Chancellor Philip Hammond has said taxes will rise to pay for an extra £20bn of funding that the UK government has promised the NHS in England.
The Welsh Government will get a top-up as a result. It is predicted to be around £1.37bn a year by 2023, although the actual figure could be less and will not be known for some months.
Mr Jones told the Good Morning Wales programme: "It's better financially for it to be done across the whole of the UK. Why? Because the share of the UK pot we would get is bigger than what we would reasonably raise ourself. That is the financial reality of it.
"Many of our patients access services in England. Lots of people live on the border. They access services in Shrewsbury, Hereford, Liverpool and Chester. We don't want to change that.
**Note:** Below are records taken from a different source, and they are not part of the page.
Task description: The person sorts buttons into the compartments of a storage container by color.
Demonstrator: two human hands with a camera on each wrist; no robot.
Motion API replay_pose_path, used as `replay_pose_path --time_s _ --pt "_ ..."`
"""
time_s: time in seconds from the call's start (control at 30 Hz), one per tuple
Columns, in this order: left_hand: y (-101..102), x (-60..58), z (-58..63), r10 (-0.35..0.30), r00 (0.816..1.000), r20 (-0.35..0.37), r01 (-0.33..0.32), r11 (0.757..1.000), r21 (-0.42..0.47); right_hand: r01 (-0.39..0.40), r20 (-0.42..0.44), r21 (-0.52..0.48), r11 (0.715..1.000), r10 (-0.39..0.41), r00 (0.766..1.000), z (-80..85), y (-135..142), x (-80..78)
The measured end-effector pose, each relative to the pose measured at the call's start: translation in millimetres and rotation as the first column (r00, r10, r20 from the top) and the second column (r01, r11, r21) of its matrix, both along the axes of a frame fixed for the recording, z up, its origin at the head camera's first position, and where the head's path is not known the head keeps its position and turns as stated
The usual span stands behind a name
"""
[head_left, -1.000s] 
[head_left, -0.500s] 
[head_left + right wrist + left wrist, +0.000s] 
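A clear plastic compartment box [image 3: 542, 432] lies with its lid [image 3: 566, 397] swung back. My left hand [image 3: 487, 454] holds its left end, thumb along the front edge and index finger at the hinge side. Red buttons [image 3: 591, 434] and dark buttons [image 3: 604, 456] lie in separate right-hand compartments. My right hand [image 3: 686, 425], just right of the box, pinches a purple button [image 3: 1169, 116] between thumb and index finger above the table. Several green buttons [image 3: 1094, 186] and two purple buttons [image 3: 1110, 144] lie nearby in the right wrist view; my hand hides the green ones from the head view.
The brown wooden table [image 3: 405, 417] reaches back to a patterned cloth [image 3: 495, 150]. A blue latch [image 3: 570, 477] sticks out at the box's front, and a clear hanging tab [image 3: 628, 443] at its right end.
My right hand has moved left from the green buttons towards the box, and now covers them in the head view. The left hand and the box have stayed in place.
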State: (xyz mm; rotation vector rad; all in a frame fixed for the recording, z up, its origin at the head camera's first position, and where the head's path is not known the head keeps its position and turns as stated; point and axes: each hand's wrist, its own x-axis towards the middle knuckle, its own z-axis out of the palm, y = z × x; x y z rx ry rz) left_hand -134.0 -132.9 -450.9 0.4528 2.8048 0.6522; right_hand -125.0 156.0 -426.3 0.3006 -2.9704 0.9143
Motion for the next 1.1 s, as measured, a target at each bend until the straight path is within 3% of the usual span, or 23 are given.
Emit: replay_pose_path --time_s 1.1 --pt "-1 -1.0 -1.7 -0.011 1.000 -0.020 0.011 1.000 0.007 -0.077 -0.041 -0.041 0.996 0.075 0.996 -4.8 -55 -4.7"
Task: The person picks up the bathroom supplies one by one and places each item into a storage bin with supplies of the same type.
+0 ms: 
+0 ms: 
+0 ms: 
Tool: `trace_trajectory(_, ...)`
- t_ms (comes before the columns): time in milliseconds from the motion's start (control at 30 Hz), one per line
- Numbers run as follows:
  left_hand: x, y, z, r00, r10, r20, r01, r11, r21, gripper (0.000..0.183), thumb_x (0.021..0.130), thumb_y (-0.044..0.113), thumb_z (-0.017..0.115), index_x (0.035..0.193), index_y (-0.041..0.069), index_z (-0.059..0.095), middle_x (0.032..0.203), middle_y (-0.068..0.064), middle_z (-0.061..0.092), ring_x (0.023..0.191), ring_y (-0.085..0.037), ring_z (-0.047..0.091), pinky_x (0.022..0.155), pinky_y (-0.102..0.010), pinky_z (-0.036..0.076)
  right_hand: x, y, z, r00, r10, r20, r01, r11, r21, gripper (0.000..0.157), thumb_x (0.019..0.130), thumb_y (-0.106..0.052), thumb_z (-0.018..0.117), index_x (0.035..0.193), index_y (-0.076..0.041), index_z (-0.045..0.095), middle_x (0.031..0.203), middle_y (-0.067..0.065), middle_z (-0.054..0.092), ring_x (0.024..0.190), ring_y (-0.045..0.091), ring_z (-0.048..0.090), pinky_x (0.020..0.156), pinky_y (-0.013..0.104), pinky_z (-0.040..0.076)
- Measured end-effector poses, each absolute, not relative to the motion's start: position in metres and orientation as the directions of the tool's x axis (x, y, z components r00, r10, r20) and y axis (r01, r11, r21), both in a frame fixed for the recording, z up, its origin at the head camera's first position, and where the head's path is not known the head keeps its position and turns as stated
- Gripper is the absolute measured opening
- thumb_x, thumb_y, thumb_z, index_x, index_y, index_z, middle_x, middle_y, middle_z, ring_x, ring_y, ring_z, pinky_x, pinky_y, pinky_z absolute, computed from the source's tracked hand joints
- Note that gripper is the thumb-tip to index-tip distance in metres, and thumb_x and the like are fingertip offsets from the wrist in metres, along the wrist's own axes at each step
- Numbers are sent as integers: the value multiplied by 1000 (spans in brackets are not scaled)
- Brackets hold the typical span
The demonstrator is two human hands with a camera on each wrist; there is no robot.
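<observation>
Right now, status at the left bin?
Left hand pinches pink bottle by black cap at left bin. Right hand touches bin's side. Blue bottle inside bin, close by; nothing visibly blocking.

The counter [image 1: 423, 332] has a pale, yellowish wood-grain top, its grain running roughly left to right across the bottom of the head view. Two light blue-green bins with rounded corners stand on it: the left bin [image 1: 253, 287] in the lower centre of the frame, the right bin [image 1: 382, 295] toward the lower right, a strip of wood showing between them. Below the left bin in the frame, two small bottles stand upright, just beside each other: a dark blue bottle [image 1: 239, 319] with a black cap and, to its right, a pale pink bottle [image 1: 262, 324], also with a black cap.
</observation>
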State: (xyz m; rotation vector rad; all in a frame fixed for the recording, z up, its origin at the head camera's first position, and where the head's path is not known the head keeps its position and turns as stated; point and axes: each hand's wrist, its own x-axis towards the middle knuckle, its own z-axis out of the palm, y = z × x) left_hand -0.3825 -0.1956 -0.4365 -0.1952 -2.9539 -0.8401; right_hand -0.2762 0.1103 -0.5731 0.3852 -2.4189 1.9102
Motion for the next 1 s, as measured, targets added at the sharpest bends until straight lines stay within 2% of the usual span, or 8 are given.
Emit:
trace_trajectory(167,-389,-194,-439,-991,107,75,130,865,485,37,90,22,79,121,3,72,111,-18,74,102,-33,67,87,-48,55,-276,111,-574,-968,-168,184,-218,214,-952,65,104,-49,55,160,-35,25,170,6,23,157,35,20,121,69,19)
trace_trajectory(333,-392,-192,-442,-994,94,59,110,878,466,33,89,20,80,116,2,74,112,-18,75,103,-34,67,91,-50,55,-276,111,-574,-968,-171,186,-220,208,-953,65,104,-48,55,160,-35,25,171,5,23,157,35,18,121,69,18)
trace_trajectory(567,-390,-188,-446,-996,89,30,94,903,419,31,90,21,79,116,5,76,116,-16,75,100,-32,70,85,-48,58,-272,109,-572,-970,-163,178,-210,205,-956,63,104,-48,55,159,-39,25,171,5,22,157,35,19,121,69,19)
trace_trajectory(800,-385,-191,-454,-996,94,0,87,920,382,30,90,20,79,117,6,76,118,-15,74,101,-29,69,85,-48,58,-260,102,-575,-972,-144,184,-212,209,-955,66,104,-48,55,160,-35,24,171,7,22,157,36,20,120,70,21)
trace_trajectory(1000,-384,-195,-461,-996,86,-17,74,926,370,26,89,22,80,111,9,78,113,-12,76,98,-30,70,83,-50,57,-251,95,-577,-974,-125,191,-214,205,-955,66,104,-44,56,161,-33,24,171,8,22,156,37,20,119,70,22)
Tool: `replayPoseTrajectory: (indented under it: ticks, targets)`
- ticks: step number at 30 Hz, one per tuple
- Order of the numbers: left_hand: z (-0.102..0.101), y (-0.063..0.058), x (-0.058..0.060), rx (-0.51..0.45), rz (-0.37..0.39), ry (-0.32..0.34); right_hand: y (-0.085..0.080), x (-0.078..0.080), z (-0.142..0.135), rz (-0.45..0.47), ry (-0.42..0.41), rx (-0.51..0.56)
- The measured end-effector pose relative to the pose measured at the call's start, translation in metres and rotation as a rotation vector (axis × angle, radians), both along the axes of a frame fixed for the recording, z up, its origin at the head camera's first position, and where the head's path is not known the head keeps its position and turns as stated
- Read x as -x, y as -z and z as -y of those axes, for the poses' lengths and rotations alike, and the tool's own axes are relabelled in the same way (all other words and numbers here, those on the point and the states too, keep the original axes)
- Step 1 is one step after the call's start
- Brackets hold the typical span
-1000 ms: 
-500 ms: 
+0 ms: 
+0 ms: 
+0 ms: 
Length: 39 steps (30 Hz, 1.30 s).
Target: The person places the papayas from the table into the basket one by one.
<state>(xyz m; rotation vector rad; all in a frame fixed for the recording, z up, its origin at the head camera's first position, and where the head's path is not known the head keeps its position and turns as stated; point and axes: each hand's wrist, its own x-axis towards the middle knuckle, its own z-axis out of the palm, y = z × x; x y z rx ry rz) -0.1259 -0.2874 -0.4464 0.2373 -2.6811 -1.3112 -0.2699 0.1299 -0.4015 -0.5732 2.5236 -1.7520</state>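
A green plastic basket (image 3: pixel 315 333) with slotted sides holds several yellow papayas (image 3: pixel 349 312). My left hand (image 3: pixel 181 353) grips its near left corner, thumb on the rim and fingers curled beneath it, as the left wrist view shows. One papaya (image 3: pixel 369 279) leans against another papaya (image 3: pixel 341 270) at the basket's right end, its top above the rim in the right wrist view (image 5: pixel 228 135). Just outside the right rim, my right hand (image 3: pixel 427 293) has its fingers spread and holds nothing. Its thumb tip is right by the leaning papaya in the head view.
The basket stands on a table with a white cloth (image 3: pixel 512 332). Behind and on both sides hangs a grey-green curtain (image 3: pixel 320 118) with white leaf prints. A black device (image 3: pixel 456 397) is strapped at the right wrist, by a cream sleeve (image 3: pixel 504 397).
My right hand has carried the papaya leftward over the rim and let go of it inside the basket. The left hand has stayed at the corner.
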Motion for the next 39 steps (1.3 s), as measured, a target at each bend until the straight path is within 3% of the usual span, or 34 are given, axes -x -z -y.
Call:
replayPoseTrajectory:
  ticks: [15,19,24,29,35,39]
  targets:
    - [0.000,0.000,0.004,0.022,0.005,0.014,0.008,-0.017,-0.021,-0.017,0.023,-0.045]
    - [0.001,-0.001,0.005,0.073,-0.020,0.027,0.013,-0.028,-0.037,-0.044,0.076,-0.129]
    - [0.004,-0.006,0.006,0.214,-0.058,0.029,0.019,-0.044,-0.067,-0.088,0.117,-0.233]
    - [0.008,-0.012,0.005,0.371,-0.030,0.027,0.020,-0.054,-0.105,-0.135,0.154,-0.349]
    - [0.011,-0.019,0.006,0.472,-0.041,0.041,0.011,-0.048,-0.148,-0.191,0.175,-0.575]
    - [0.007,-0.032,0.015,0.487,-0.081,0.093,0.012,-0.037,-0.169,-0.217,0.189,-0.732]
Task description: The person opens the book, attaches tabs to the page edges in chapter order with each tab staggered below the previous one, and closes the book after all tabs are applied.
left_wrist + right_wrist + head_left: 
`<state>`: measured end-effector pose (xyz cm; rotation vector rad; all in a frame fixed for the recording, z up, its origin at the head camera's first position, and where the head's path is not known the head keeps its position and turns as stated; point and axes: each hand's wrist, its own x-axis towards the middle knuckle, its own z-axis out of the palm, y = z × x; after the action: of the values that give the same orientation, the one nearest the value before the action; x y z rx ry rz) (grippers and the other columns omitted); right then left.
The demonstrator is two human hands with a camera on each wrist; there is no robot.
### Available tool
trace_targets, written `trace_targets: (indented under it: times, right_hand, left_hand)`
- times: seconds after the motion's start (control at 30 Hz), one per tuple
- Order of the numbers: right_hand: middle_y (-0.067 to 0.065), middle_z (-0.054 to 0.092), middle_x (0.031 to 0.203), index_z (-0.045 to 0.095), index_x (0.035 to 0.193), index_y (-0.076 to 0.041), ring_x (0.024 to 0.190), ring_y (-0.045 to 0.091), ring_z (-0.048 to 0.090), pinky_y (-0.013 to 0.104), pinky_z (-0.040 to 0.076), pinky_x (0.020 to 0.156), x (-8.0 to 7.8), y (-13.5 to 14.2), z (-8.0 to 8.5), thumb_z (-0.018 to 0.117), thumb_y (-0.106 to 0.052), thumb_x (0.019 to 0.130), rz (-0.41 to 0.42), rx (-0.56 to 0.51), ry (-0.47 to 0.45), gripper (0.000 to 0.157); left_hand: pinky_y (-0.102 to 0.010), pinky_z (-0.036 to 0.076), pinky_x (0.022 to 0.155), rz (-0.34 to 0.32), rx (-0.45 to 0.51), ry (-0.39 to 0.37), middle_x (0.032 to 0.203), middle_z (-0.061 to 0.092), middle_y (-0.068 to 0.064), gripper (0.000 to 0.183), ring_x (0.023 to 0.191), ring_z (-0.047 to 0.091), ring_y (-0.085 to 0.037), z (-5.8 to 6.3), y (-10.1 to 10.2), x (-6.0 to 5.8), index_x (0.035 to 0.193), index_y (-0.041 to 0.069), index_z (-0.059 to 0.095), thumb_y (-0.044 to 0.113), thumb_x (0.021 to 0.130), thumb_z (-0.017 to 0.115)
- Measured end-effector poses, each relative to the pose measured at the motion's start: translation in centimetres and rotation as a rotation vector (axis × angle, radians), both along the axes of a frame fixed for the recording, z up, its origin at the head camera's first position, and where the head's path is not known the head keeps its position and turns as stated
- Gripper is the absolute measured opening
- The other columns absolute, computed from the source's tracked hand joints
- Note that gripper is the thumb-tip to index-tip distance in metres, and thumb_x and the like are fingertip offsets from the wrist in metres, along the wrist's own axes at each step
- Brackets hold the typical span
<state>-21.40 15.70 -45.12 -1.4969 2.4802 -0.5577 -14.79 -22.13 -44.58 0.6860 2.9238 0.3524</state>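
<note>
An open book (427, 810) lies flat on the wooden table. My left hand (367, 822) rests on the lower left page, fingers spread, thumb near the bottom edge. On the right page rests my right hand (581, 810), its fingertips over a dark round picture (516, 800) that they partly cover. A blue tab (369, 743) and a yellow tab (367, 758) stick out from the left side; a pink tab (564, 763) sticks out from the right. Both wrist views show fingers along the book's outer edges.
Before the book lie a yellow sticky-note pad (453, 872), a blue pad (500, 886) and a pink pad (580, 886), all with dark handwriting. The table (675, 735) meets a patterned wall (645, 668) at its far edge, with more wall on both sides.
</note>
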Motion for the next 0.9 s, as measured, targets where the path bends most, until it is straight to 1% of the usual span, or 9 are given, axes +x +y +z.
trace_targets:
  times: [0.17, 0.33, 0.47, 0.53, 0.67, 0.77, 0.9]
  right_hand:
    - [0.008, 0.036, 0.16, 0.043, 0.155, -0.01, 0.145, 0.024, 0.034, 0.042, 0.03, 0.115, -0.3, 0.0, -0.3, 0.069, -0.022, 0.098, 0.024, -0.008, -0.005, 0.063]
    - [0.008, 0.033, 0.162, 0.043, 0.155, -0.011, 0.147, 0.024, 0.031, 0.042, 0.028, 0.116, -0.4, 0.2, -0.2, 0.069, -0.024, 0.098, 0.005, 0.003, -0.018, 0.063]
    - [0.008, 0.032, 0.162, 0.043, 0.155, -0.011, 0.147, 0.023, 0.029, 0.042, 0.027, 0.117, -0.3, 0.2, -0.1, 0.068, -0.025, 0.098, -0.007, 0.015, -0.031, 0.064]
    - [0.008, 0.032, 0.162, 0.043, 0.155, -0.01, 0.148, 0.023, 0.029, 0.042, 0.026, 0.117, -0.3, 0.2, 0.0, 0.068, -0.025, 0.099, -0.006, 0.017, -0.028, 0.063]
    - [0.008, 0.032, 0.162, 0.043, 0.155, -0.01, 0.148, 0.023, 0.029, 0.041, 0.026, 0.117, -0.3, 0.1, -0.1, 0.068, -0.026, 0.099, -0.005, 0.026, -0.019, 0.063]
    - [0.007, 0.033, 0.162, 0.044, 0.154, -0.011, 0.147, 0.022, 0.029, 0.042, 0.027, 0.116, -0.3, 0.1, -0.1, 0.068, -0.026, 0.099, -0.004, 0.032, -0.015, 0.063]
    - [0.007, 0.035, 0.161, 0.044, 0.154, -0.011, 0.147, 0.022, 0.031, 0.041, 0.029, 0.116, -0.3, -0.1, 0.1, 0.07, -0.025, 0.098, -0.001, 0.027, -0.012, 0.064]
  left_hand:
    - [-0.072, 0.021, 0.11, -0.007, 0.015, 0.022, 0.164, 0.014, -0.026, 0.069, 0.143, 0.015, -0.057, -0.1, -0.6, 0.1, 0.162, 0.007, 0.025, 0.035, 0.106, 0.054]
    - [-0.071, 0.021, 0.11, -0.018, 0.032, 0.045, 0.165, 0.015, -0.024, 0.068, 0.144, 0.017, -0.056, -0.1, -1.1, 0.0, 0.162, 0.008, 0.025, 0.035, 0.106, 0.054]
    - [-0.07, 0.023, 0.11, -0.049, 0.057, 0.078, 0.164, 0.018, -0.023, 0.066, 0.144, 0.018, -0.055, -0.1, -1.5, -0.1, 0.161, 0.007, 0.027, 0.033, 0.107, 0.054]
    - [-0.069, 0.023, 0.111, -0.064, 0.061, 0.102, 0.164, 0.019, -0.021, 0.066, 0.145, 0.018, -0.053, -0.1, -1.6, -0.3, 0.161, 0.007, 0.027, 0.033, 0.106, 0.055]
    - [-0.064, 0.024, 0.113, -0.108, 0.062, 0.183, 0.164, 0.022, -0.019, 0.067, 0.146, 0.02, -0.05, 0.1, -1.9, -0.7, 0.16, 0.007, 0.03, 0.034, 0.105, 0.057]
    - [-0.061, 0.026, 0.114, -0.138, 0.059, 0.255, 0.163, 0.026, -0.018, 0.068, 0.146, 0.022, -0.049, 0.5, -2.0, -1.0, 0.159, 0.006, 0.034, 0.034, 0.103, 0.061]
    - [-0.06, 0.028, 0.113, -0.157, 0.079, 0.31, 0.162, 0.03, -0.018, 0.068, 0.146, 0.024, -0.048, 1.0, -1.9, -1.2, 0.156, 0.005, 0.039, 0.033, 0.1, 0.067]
We don't want to tell people you can only have treatment in Wales, when they can see the hospital over the border.
"It is important that the health service is properly funded across the UK because so many of our own patients use English hospitals."
Health Secretary Vaughan Gething agreed that taxes would have to go up, telling BBC Wales: "I think most members of the public are happy to pay some more tax for the health service.
"The challenge comes on whether they trust politicians to spend more on the NHS."
Finance Secretary Mark Drakeford said the first minister was "right" to raise the prospect of income tax rises "along with all the other levers that we have if we are to go on providing public services of the sort that the people in Wales need and deserve".
"I absolutely agree that on these matters it is better to have UK-wide solutions ... but equally we do have levers in our own hands," he said.
Health economist Prof Ceri Phillips from Swansea University has claimed the NHS will consume 66% of the Welsh budget by 2048 - up from the current 49% - if demand increases as expected.